Minimum Bids and Aggregation of Capacities

Many lucrative electricity markets set minimum sizes for bids, which individual C&I battery storages often cannot achieve alone. For primary balancing power (FCR), there is still a typical minimum capacity of 1 MW, while secondary (aFRR) and tertiary balancing power (mFRR) usually require 1–4 MW, depending on the transmission system operator. Therefore, in practice, the aggregation of several decentralized storages via an aggregator is often necessary to bundle marketable services.

In contrast, the entry barriers in day-ahead and intraday trading are significantly lower: Here, the minimum bid size is only 0.1 MWh (100 kWh). Thus, smaller storages can also participate directly – provided they have access to trading infrastructure. Nevertheless, many aggregators or direct marketers bundle small plants to trade larger blocks efficiently and reduce transaction costs.

Balance Circle Management and Risks (Forecast Deviations, Schedules)

Once a battery storage feeds energy into the public grid or draws from it, this must occur within a balance circle. Every market participation thus requires a balance circle responsible party (BKV) – usually an energy supplier or direct marketer – who is responsible for the schedule reporting and quantity balancing towards the transmission system operator.

For FTM storages (those with their own grid connection), this role is usually taken on by the direct marketer. The setup is comparatively straightforward, as the storage is handled as a standalone system with clearly defined feed-in and withdrawal points.

For BTM storages (behind the meter), the situation is more complex: The battery shares the grid connection with other consumers, necessitating exact measurement and separation of self-consumption and market feed-in. This requires establishing a separate sub-balance circle, which not only means additional technical and administrative effort but also requires suitable partners. In practice, the market integration of BTM batteries often fails because no BKV is willing to take on the responsibility for the complex and risky balance circle.

Furthermore, BKVs bear the risk of forecast deviations: For the schedules, feed-in and withdrawal profiles must be reported quarterly precisely. A storage that is both producer and consumer – as in hybrid use – can be difficult to predict. If the actual performance deviates from the reported plan (e.g., due to unplanned self-consumption coverage), balancing energy costs are incurred, which can be financially burdensome.

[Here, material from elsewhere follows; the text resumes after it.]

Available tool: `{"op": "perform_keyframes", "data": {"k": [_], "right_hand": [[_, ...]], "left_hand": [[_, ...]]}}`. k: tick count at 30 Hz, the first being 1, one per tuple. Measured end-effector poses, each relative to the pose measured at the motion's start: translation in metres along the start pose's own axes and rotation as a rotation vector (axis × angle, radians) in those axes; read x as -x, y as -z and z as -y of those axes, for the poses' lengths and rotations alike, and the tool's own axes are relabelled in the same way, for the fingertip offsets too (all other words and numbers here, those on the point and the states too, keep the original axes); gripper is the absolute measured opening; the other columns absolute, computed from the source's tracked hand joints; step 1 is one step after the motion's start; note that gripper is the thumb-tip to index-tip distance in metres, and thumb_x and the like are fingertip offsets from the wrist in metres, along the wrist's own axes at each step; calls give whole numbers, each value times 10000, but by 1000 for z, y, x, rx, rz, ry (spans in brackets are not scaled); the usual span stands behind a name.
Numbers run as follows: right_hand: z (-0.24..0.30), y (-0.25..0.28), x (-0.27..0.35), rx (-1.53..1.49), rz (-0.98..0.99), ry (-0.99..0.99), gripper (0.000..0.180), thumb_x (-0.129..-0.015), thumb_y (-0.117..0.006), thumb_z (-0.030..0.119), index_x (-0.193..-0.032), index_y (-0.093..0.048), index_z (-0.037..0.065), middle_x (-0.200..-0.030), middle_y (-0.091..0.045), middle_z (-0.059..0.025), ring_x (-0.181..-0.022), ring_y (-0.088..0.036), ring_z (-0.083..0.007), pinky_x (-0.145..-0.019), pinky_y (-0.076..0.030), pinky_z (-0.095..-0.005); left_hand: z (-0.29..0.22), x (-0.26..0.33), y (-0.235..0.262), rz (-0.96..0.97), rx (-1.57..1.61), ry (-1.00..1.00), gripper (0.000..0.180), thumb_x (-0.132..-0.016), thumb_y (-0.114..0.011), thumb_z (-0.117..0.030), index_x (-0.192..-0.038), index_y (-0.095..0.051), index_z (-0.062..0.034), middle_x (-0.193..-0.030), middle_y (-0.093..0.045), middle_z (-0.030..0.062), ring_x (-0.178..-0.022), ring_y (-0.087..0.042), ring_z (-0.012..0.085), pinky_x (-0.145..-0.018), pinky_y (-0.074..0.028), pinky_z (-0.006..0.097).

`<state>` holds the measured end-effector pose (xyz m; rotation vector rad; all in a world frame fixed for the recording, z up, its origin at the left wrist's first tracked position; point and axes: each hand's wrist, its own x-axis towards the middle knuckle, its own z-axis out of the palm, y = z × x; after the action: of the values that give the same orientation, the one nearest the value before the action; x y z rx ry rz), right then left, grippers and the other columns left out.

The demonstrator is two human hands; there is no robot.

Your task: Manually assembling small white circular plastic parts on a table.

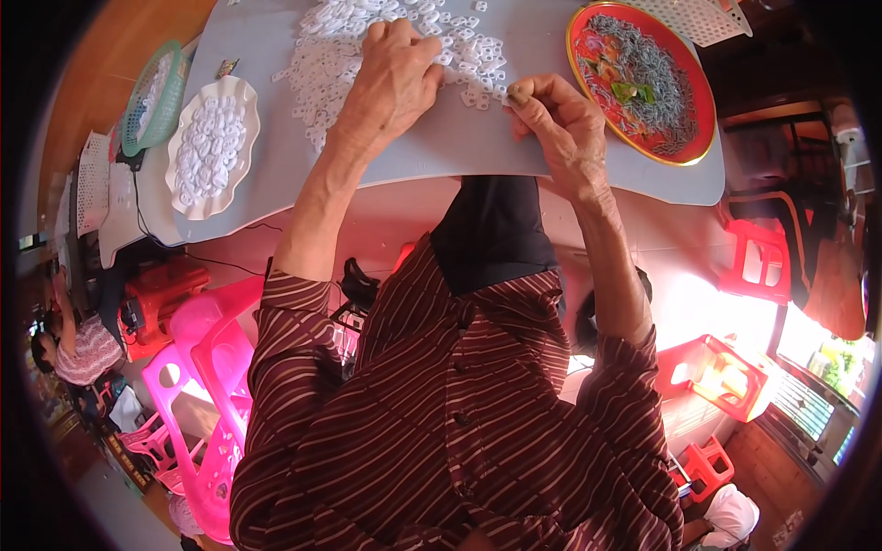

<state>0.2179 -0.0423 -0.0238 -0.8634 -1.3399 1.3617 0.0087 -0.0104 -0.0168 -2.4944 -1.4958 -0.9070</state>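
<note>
My left hand (390,81) reaches over a spread of small white plastic pieces (317,78), its fingers curled down and the tips hidden. What they grip, if anything, does not show. To its right, my right hand (565,129) has thumb and forefinger pinched together at the edge of a cluster of square white pieces with holes (478,60). A white piece lies right at those fingertips; the held thing is too small to make out. Beyond the right hand, a red round tray (703,124) with a gold rim carries many thin grey metal bits.
On the grey table (432,151), a white wavy-edged dish (241,96) of oval white pieces stands at left. A green basket (170,69) is beside it. A white perforated basket (694,20) sits at far right. Pink chairs (216,340) and red stools (717,372) stand around; other people show at the edges.
</note>
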Motion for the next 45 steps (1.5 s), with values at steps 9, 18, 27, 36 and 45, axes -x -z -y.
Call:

For these reasons, in many cases, a separate FTM storage is the more pragmatic solution: It can be delineated technically more clearly, integrated more easily from a regulatory perspective, and is more readily accepted by marketers.

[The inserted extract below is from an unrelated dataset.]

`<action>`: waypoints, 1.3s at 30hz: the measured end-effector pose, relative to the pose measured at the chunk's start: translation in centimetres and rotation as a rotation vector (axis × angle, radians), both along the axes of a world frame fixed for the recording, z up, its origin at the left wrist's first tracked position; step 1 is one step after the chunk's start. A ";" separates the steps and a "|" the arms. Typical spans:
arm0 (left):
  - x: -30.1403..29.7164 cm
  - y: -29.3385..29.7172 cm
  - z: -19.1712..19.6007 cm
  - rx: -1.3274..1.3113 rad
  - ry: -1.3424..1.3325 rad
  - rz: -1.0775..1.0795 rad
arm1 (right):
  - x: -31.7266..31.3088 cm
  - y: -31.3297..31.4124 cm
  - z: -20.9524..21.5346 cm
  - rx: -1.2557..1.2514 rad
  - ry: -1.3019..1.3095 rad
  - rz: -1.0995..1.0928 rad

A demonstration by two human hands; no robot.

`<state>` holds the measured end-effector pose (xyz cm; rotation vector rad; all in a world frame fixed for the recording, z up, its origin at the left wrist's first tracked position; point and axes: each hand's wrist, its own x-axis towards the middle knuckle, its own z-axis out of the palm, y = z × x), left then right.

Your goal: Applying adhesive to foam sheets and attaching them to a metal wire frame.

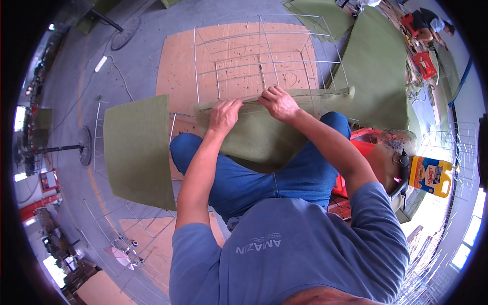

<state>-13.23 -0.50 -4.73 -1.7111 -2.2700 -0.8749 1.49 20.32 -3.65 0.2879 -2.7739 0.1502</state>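
A piece of olive-green fabric (259,134) hangs over my lap from the near edge of a thin metal wire frame (229,64). Its upper edge is folded along the frame's near bar. My left hand (224,115) pinches this folded edge with the fingers bent over it. Just to the right, my right hand (280,103) grips the same edge near the middle, thumb and fingers together. The fold runs on past my right hand to a loose corner at the right. Whatever lies inside the fold under my fingertips is hidden.
Beneath the frame lies a brown board (175,66) on the grey floor. A green-covered frame (137,152) stands at my left; green sheets (373,66) spread at the far right. Nearby are a yellow jug (431,176), a red crate (362,145), and a person (429,25) farther off.
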 end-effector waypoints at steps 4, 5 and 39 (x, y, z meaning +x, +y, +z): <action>-1.1 -0.3 -0.7 -0.019 0.018 0.004 | -0.8 -0.6 0.1 0.031 -0.048 0.023; -1.0 -0.4 -0.8 0.007 0.020 -0.004 | -0.9 -0.9 0.1 0.020 -0.053 0.001; -8.7 -8.3 1.6 -0.140 0.262 -0.073 | -10.6 -11.5 0.2 0.075 0.010 0.106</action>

Conclusion: Market Integration Yes – But with the Right Setup

For industrial and commercial enterprises, battery storages offer far more today than just peak shaving or self-consumption optimization. Participation in the electricity market – whether through balancing power or trading – unlocks additional revenue potentials and significantly improves profitability. However, the path to this is demanding: market processes, technical requirements, and regulatory guidelines necessitate a well-thought-out concept.

The hybrid use of a storage for BTM and FTM purposes sounds economically attractive, but is often only implementable with significant control effort and additional risks. Above all, balance circle management presents a central hurdle for BTM batteries, as it requires precise measurement and data allocation as well as a balance circle responsible party willing to take on the complex schedule responsibilities – which is often not the case in practice.

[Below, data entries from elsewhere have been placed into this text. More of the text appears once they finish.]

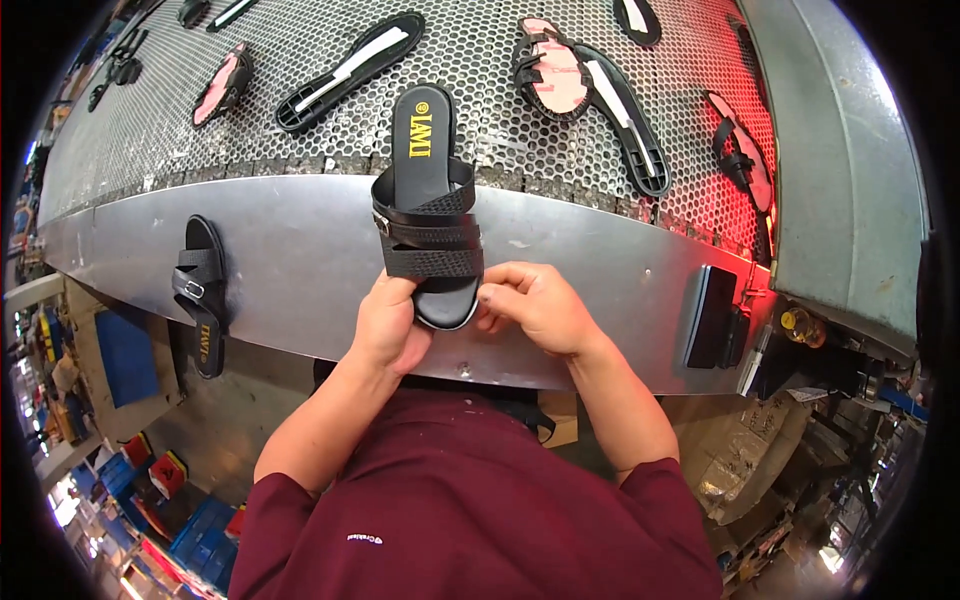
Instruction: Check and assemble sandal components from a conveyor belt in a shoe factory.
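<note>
A black strapped sandal (433,235) with a side buckle and yellow lettering on its insole is held up in front of me, toe toward me. My left hand (388,322) grips it at the toe end, its fingers partly hidden beneath the sandal. On the other side my right hand (535,305) has its fingers bent in a pinch against the toe's right edge; the thumb lies near the rim. Another black sandal (202,295), with crossed straps and a silver buckle, rests on the metal ledge at the left.
A perforated metal conveyor (480,130) carries several black soles (350,72) and pink-bottomed uppers (553,75). Its smooth metal ledge (290,260) runs nearest me. A dark phone-like slab (711,315) lies on the ledge's right end. A grey metal housing (845,160) glows red underneath at right.
</note>
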`<state>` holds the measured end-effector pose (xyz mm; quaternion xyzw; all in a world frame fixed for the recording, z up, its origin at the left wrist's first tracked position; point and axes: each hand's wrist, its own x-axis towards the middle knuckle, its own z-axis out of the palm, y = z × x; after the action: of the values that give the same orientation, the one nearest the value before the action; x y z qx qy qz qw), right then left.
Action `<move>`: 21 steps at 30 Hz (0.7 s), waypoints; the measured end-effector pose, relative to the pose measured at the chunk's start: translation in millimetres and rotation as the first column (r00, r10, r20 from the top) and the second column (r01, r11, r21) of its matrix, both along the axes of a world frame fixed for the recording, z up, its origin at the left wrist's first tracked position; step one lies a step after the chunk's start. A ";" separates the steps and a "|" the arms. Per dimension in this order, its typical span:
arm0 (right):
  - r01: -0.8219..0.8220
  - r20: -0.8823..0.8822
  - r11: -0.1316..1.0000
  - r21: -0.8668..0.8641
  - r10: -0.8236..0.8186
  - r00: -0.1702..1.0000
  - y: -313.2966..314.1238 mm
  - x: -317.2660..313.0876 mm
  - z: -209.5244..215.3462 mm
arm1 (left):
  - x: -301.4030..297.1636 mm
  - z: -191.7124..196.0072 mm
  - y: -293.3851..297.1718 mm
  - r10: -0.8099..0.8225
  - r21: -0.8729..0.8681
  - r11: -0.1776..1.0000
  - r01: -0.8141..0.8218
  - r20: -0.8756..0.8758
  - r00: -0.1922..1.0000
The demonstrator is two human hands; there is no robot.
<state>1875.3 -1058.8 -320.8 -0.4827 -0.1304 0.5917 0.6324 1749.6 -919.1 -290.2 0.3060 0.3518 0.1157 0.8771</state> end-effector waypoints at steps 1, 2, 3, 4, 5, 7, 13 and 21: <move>-0.032 0.010 0.999 -0.011 0.032 0.999 -0.6 -3.6 -0.9 | -2.1 -5.5 -0.2 -0.029 0.068 0.997 0.028 0.023 0.999; -0.063 0.020 0.998 -0.021 0.063 0.998 -0.5 -6.7 -1.5 | -4.2 -8.6 -1.8 -0.026 0.064 0.998 0.024 0.019 0.999; -0.059 0.006 0.998 -0.017 0.059 0.998 0.8 -9.6 -2.3 | -4.7 -10.5 -3.8 -0.025 0.109 0.994 0.023 0.020 0.999; -0.063 0.003 0.998 -0.021 0.063 0.998 1.1 -12.3 -2.0 | -4.2 -10.5 -6.4 -0.024 0.154 0.988 0.021 0.019 1.000; -0.063 0.017 0.996 -0.061 0.065 0.998 1.2 -14.2 -0.6 | -3.6 -11.9 -9.1 -0.021 0.151 0.988 0.018 0.016 1.000; -0.064 0.031 0.993 -0.103 0.067 0.997 0.5 -16.3 -1.4 | -1.2 -14.8 -14.1 0.038 0.233 0.972 -0.032 -0.021 0.999; 0.032 -0.053 0.999 -0.006 -0.033 0.998 -1.0 -16.7 -2.1 | 5.6 -12.5 -19.9 0.083 0.158 0.984 -0.086 0.027 0.996; 0.051 -0.052 0.999 0.019 -0.050 0.997 -12.4 -17.0 -10.3 | 12.6 -14.2 -24.2 0.023 0.210 0.978 -0.020 -0.012 1.000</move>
<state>1858.3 -1071.2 -331.1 -0.4641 -0.1078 0.5864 0.6551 1762.2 -943.2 -304.4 0.3937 0.3470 0.1594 0.8362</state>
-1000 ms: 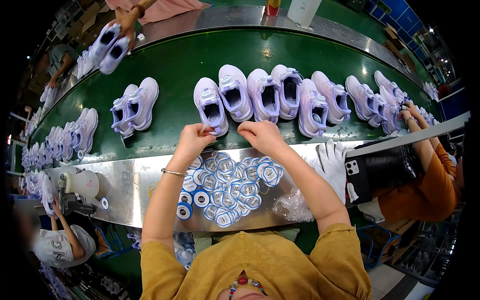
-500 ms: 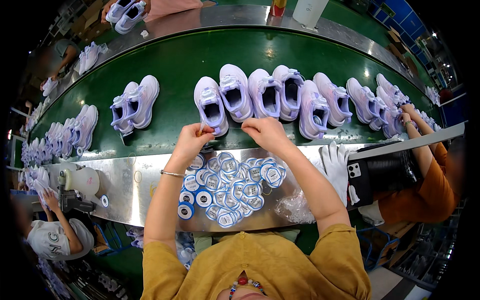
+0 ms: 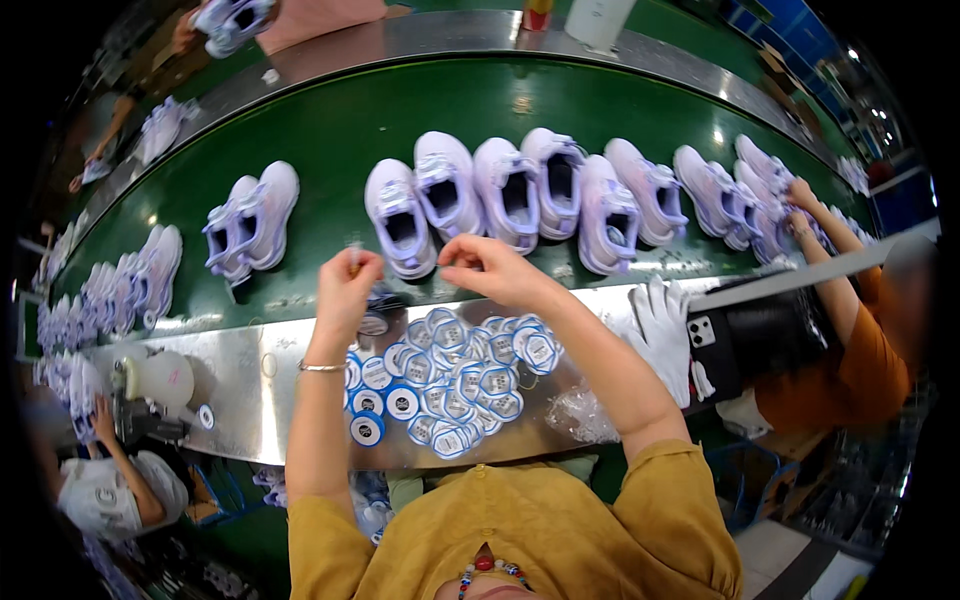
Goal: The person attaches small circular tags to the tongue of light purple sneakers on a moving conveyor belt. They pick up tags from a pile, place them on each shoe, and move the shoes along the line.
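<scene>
My left hand [image 3: 347,288] is raised above the table edge with thumb and forefinger pinched together. A small translucent thing sticks up from that pinch, too blurred to name. My right hand [image 3: 490,272] hovers just in front of the shoes, fingers loosely curled and apart, nothing visible in them. Nearest to both hands is a pale lilac sneaker [image 3: 399,220], toe pointing away, apart from my left hand. Another sneaker [image 3: 447,185] stands beside it on the green belt [image 3: 330,120]. Below my hands lies a heap of round white tags with blue rims [image 3: 460,375].
More lilac sneakers stand in pairs along the belt, left [image 3: 252,220] and right [image 3: 645,190]. On the metal ledge [image 3: 240,370] are white gloves [image 3: 660,330], a phone [image 3: 702,332], crumpled clear plastic [image 3: 582,415] and a tape dispenser [image 3: 150,400]. A co-worker's arms [image 3: 835,250] reach in at right.
My left hand has drawn left, away from the sneaker's heel. My right hand has shifted left and its fingers have loosened. The sneakers sit farther left in the picture.
</scene>
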Demonstrator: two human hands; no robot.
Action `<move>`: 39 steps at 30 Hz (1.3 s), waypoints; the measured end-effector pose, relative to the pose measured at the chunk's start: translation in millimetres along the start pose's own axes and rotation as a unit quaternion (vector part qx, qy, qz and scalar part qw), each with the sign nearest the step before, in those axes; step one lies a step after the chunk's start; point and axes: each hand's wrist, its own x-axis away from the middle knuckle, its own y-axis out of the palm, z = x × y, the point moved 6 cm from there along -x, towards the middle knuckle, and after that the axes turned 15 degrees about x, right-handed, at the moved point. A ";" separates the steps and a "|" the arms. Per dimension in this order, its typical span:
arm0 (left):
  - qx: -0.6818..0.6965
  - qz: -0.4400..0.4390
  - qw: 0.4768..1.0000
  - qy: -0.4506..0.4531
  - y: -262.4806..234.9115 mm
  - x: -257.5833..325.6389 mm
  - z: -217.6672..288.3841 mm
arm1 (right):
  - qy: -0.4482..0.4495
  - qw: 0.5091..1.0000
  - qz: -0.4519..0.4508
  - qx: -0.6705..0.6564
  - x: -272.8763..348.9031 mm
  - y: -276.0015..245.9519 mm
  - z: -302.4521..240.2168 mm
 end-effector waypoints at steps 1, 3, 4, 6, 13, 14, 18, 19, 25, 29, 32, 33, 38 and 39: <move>0.007 0.015 1.000 0.019 -5.5 1.1 3.0 | 0.030 0.998 0.005 -0.063 2.9 1.6 -4.9; 0.059 0.048 0.997 0.028 -9.7 0.2 3.8 | 0.082 0.972 -0.027 -0.217 8.2 5.9 4.6; 0.063 0.054 0.996 0.013 -9.5 0.8 5.8 | 0.081 0.969 -0.024 -0.234 10.6 6.2 3.0; 0.092 0.057 0.994 0.010 -5.9 3.8 9.7 | 0.055 0.973 -0.008 -0.223 10.7 4.9 -1.6; 0.103 0.008 0.994 0.033 28.0 14.5 22.7 | 0.052 0.977 0.102 -0.179 -19.0 7.8 -3.9; 0.114 0.007 0.993 0.031 30.0 15.2 24.9 | 0.060 0.980 0.094 -0.164 -23.6 11.0 -6.9; 0.114 0.027 0.992 0.041 22.0 6.3 21.1 | 0.024 0.989 0.138 -0.056 -34.1 12.5 -20.8; 0.137 0.036 0.989 0.042 20.0 4.0 22.6 | -0.029 0.981 0.184 0.059 -36.0 11.5 -22.0; 0.237 0.034 0.971 -0.007 8.4 -1.4 22.2 | -0.139 0.950 0.266 0.086 -38.5 10.5 -38.4; 0.228 -0.002 0.973 -0.042 13.9 1.8 13.8 | -0.024 0.973 0.105 -0.202 -56.4 26.2 -10.5; 0.248 -0.034 0.967 -0.053 13.8 2.3 10.2 | -0.021 0.967 0.083 -0.241 -59.3 28.9 -10.6; 0.230 -0.034 0.971 -0.046 13.6 2.6 11.4 | -0.030 0.966 0.076 -0.246 -59.1 28.3 -15.1; 0.180 -0.021 0.983 -0.015 16.6 1.7 15.6 | -0.033 0.969 0.054 -0.240 -60.6 26.2 -17.1; 0.178 -0.022 0.984 -0.017 15.8 1.8 15.0 | -0.020 0.966 0.043 -0.254 -59.6 25.8 -18.3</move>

Separately managed FTM storages offer clear advantages: They are technically clearly delineated, easier to integrate from a regulatory standpoint, and much simpler to handle from the perspective of direct marketers and aggregators. Even for pre-qualified participation in balancing power markets, FTM storages are often the preferred solution.

Project developers should therefore weigh early on whether a combined model is actually economically and organizationally viable – or whether a dedicated market storage as an FTM facility is not the more sustainable way to efficiently unlock market opportunities. An intelligent EMS, a strong aggregator, and a clear measurement concept are indispensable in both cases.